Water main installation complete

 

October 12, 2020

Amy Wobbema

Information provided by Wade Senger of Interstate Engineering, based on totals reported by BEK Consulting.

The city reached a milestone last week. The last of the new water mains have been installed by BEK Consulting. The restoration work, including paving and concrete replacement, is expected to continue this week. At the regular city meeting on Oct. 5, commissioners approved a $576,436.25 payment to BEK for work completed in September.

The contract for the water treatment plant upgrade remains held up due to concerns USDA has about the railroad right of way. However, Wade Senger of Interstate Engineering said they remain hopeful that construction can commerce yet this fall. The water treatment plant work represents the third and final phase of the city's major water infrastructure project that began in the summer of 2020. All the windows and doors of the existing water plant were replaced this summer in anticipation of the upgrade, which is expected to cost more than $2 million.
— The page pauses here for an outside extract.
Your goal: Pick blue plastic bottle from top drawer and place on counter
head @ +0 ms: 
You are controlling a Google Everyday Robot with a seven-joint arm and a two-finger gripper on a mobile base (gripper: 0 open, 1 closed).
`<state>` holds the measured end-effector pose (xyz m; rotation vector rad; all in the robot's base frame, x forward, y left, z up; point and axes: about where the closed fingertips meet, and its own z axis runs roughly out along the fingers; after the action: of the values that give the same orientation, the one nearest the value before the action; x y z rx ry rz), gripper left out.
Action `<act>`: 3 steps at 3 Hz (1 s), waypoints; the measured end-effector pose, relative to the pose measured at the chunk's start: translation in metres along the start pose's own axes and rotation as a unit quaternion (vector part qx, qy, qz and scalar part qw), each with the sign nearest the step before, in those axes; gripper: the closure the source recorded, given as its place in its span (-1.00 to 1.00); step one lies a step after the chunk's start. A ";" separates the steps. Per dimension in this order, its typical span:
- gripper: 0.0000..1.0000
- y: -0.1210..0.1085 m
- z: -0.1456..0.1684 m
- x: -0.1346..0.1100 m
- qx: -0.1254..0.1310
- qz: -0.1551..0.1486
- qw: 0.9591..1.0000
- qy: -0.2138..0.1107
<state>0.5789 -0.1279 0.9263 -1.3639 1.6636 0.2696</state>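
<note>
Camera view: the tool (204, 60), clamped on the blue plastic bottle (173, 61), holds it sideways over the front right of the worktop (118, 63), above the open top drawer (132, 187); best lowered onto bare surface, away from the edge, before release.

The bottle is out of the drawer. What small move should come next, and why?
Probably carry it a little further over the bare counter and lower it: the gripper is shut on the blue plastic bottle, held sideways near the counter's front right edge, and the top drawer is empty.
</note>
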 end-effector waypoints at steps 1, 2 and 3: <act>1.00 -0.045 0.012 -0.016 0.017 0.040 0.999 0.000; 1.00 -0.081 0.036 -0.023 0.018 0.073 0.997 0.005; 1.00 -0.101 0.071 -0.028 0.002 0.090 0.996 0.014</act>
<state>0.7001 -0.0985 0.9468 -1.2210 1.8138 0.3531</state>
Public Works Superintendent Bruce Hirchert reported vandalism in water main construction zones last week, both on First Avenue North and Third Avenue North. He noted drawings in fresh concrete, graffiti on valley gutters, and inappropriate language spray painted on traffic control signs used by contractors installing the water mains. A report was filed with the sheriff's report, and suspects have been identified and referred to juvenile court, according to Hirchert.
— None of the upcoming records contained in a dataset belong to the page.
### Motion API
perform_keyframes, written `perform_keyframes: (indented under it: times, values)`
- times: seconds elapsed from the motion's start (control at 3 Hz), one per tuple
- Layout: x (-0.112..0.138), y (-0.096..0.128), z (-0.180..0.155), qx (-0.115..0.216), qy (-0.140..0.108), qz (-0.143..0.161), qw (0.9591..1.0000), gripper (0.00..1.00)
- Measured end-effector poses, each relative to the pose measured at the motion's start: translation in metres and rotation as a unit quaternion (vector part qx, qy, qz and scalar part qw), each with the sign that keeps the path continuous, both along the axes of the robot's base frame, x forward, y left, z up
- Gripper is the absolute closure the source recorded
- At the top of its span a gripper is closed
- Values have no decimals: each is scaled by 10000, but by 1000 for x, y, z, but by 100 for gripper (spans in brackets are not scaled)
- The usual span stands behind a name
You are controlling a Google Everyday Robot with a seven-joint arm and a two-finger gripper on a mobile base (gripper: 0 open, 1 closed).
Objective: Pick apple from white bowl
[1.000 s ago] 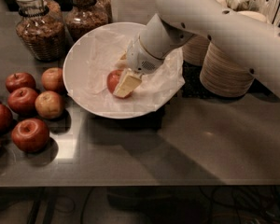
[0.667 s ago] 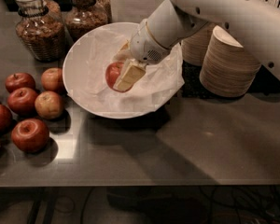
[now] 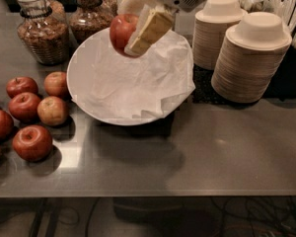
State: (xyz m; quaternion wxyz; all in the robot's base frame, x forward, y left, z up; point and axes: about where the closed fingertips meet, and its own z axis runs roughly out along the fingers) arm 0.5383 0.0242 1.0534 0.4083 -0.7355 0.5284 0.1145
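My gripper (image 3: 133,26) is shut on the apple (image 3: 121,31), a small orange-red one, and holds it in the air above the far rim of the white bowl (image 3: 81,90). One cream finger (image 3: 150,31) lies across the apple's right side; the other is behind it. The wide white bowl sits at the table's centre, lined with crumpled white paper (image 3: 138,80), with nothing else in it. The arm comes in from the top edge.
Several darker red apples (image 3: 32,142) lie grouped on the grey table (image 3: 212,152) at the left. Two glass jars (image 3: 39,26) of granola stand at the back left. Two stacks of cream disposable bowls (image 3: 249,58) stand at the right, with white cutlery behind.
The gripper has lifted the apple out of the white bowl, up and away toward the back. The bowl now holds only its paper.
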Motion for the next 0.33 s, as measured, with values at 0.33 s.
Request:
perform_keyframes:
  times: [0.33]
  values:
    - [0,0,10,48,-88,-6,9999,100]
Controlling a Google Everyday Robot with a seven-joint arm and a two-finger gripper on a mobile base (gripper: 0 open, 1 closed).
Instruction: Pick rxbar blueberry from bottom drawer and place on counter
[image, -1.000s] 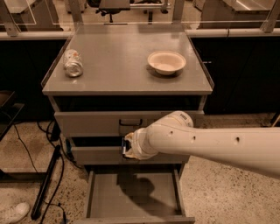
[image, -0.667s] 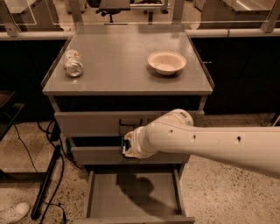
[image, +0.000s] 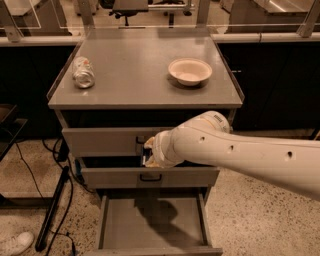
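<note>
Expecting a light, slick, unseen rxbar blueberry, pinch across its middle; frame-centre gripper open or not, you cannot tell.

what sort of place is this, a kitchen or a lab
Likely a robotics lab, not a kitchen: grey metal drawer cabinet, speckled floor with loose cables, office chair behind. The pincer sits before the upper drawers.
</note>
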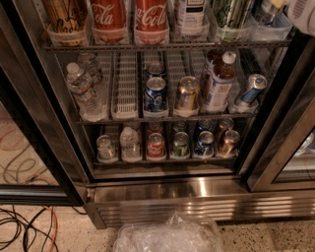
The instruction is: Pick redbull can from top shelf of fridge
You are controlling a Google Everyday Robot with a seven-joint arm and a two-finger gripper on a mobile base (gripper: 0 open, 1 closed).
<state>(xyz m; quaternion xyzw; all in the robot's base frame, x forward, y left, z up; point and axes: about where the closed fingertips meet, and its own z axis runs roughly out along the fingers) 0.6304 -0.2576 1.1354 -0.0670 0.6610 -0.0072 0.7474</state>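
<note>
The fridge (162, 189) stands open before me, with black door frames and a steel base panel. The top shelf (162, 47) runs along the top of the view with clear trays. It holds a tan can, two Coca-Cola cans (129, 17), a white-labelled can (192, 14) and a green-and-black can (231, 15). The redbull can (268, 10) is at the far right, silvery-grey and cut off by the frame's top. A white part of my arm (302, 14) shows in the top right corner, just right of the redbull can. The gripper itself does not show.
The middle shelf holds water bottles (83, 88), a blue can (155, 94), a gold can, a white-capped bottle (219, 81) and a leaning silver-blue can (250, 89). Several small cans stand on the bottom shelf (162, 170). Crumpled clear plastic (170, 236) and cables (24, 226) lie on the floor.
</note>
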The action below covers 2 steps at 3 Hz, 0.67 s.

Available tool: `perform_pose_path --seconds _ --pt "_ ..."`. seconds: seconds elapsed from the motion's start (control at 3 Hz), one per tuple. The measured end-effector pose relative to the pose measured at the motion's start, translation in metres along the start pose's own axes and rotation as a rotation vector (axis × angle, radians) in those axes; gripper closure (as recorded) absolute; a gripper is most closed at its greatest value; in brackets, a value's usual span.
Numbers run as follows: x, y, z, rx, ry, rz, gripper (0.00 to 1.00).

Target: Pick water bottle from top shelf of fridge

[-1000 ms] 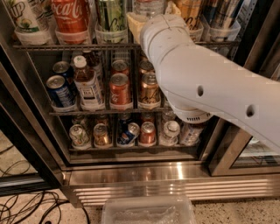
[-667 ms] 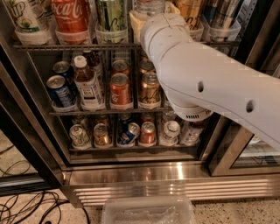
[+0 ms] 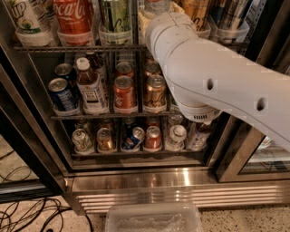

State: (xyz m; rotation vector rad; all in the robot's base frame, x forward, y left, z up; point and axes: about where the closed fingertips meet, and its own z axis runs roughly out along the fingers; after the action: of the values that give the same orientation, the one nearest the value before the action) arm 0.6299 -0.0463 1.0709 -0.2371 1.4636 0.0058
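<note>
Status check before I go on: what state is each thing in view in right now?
gripper, up at the top shelf by the water bottle, largely hidden by the arm.
water bottle, upright on the top shelf, mostly hidden.
fridge, door open.
Coca-Cola can, upright on the top shelf.
brown-drink bottle, upright, white cap on.

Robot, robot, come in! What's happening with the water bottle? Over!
Gripper up at top shelf, mostly hidden behind own arm. Water bottle right there, only a sliver showing. Green can close beside it.
</note>
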Motion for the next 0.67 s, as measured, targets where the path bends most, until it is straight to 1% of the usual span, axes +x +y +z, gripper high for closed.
perform_pose_path --seconds 0.33,0.67 --pt "-0.0002 0.0001 0.0 -0.001 0.0 0.0 1.0" --pt "-0.0012 0.0003 -0.0003 -0.001 -0.002 0.0 1.0"
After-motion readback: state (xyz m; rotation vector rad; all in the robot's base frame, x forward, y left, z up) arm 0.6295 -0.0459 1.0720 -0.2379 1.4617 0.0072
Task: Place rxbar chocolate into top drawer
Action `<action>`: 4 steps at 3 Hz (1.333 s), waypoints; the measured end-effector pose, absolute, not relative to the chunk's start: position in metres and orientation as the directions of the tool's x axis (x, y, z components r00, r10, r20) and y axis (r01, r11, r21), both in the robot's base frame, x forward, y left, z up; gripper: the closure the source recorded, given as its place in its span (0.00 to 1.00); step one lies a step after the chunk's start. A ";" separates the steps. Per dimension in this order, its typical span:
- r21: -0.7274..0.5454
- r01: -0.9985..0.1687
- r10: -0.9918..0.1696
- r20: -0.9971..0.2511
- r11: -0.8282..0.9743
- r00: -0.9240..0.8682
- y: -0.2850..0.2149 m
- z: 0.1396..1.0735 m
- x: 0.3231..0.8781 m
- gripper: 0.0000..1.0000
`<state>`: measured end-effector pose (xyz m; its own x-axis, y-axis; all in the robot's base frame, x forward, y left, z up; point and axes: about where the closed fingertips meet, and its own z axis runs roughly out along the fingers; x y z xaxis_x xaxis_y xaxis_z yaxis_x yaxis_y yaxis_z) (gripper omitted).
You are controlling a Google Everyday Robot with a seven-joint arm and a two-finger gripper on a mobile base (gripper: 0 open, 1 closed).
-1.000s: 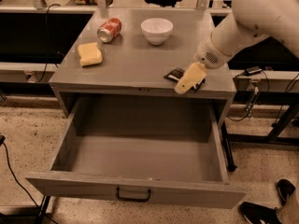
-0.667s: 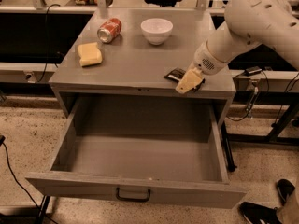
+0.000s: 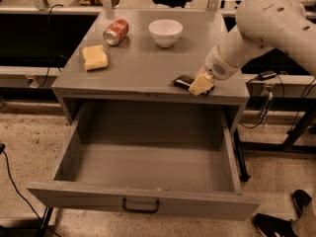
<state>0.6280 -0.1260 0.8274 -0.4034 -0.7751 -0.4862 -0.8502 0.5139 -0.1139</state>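
The rxbar chocolate point(image 3: 183, 81), a small flat bar in a black wrapper, lies on the cabinet top point(image 3: 148, 65) near its front right edge. My gripper point(image 3: 200, 86) reaches down from the right and sits on the bar's right end, hiding that end. The top drawer point(image 3: 148, 169) is pulled out wide open below and in front of the bar. Nothing lies inside it. Its dark handle point(image 3: 140, 206) is at the front centre.
A yellow sponge block point(image 3: 94, 57), a red soda can on its side point(image 3: 116, 32) and a white bowl point(image 3: 165, 32) stand further back on the top. A person's shoes point(image 3: 276, 221) and cables are on the floor at the right.
My arm's upper part has swung lower and a little to the left. The gripper has stayed at the bar's right end and the bar has not visibly moved.
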 end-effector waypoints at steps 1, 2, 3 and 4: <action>-0.114 -0.850 -0.775 -0.486 0.514 -0.403 -0.126 0.831 0.628 0.76; -0.114 -0.850 -0.775 -0.486 0.514 -0.403 -0.126 0.831 0.628 0.98; -0.114 -0.850 -0.775 -0.486 0.514 -0.403 -0.126 0.831 0.628 1.00; -0.158 -0.869 -0.781 -0.532 0.470 -0.326 -0.126 0.847 0.623 1.00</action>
<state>0.6232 -0.1262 0.8474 -0.3257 -0.7814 -0.5322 -0.8686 0.4696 -0.1580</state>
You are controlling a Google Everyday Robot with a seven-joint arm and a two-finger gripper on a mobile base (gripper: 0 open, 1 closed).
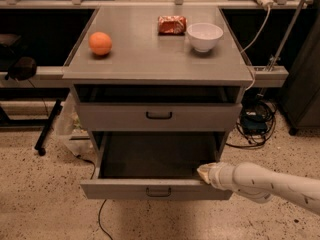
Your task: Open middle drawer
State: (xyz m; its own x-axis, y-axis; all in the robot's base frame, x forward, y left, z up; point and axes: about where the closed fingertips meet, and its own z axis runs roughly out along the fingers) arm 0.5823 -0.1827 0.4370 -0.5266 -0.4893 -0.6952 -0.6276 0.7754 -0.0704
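The white robot arm (272,183) comes in from the lower right. Its gripper (204,172) sits at the right front corner of the grey flat-fronted middle drawer (125,189), and honestly I can't tell if it's open or closed. That drawer's pulled way out, inside bare. The taller grey top drawer (200,117) looks cracked open. On the grey cabinet top (145,59): a round orange fruit (100,43), a white bowl (204,36) and a red snack packet (172,24).

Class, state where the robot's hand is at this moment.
In the camera view the hand is low on the right, at the right end of the pulled-out middle drawer, just behind its front panel.
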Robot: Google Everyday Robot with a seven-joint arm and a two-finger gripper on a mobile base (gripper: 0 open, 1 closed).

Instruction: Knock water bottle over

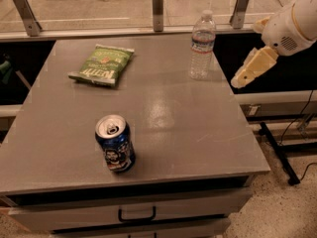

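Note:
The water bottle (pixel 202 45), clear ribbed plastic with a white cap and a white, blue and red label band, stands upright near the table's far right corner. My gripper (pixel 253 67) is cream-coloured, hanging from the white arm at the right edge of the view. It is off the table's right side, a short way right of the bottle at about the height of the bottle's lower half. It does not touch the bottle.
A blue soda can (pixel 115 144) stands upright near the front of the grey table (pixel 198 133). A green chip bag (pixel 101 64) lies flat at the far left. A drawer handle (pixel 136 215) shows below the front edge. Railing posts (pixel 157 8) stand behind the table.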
No work has been done on the U.S. Hwy. 281 project since commissioners raised concerns with the NDDOT at the last meeting, per Hirchert. Meanwhile, the exposed conduit of the crosswalk pole on the east side of the highway has been hit by vehicles three more times. The pole was knocked down more than a month ago by a vehicle, and the city has asked that it be reinstalled on the south side of the sidewalk to prevent vehicles from striking it in the future.

Pool patronage was up more than 15% this summer, according to park district manager Dennis Nybo. He delivered his annual report to the commissioners Monday. Although season pass purchases were down this season, 5,613 individuals enjoyed a splash in the city's 5-year-old pool during the short two-month season. Nybo also noted that the pool was only closed 1 full day the whole summer, compared to 12 days last year.

The new dugouts in north park are nearly complete, and Nybo said they will be fully functional in time for the 2021 softball and baseball season. Participation for summer ball was on par with last year.

The Homecoming Spaghetti Feed was held on Oct. 1, even though Homecoming was postponed to Oct. 13. The meal fundraiser generated $1,200 this year, with participation down considerably.

Commissioners approved a 15-year franchise agreement with Midco, a provider of phone, internet and cable television services in the county.

The city reviewed its policy regarding checks returned for insufficient funds (NSF). After discussion among commissioners and consideration by city attorney Travis Peterson, the city will continue to follow the current ordinance. The fee assessed for an NSF check is $10, which commissioner Kelly McKnight suggested should be increased. Upon notification that a check has been returned due to non-sufficient funds, Ritzke will debit the account the amount of the check and assess the $10 fee as a service charge. If payment is not made in a timely manner, the city's recourse is to turn off the water service to the property.

Two city employees have missed work due to COVID-19 exposure in the past month, prompting city officials to discuss a revision of their sick leave policy. According to the Department of Labor, full-time city employees are entitled to 80 hours of paid sick leave at their regular rate of pay due to COVID-19 exposure or sickness. Considering that two employees qualify for those two weeks of pay already due to COVID-19 quarantine, President Richter asked that the commission consider how to support those same employees should they fall ill with COVID-19. The policy would apply to all full-time city employees. Ritzke was tasked with contacting the League of Cities to see how other communities our size are approaching the issue. In the interim, the commission agreed to pay 60% of an employee's salary after the first 80 hours of COVID-19 sick leave are exhausted.

Peterson outlined a resolution passed by the City of Minot in March. The resolution defines circumstances where employees are granted leave, including sickness due to COVID-19, periods of self-quarantined due to exposure, voluntary isolation due to an underlying health condition, and time spent caring for a family member diagnosed with COVID-19. The employees must justify that they are out specifically due to COVID-19 by providing letters from their healthcare providers regarding quarantine orders and diagnoses. Further, the employees must utilize regular sick leave or annual leave for unrelated issues, and the city will consider remote accessibility options if applicable. This information will be considered as the city commission drafts its own policy.

Ritzke gave a report on activity of the city tree board. They did receive a grant to replant trees on boulevards lost in the 2018 wind storm. Due to the water main replacement project, they decided to postpone the planting until 2021. The board is also looking for another member, so interested residents are encouraged to contact Rtizke.

The next regular meeting is set for Monday, Nov. 2.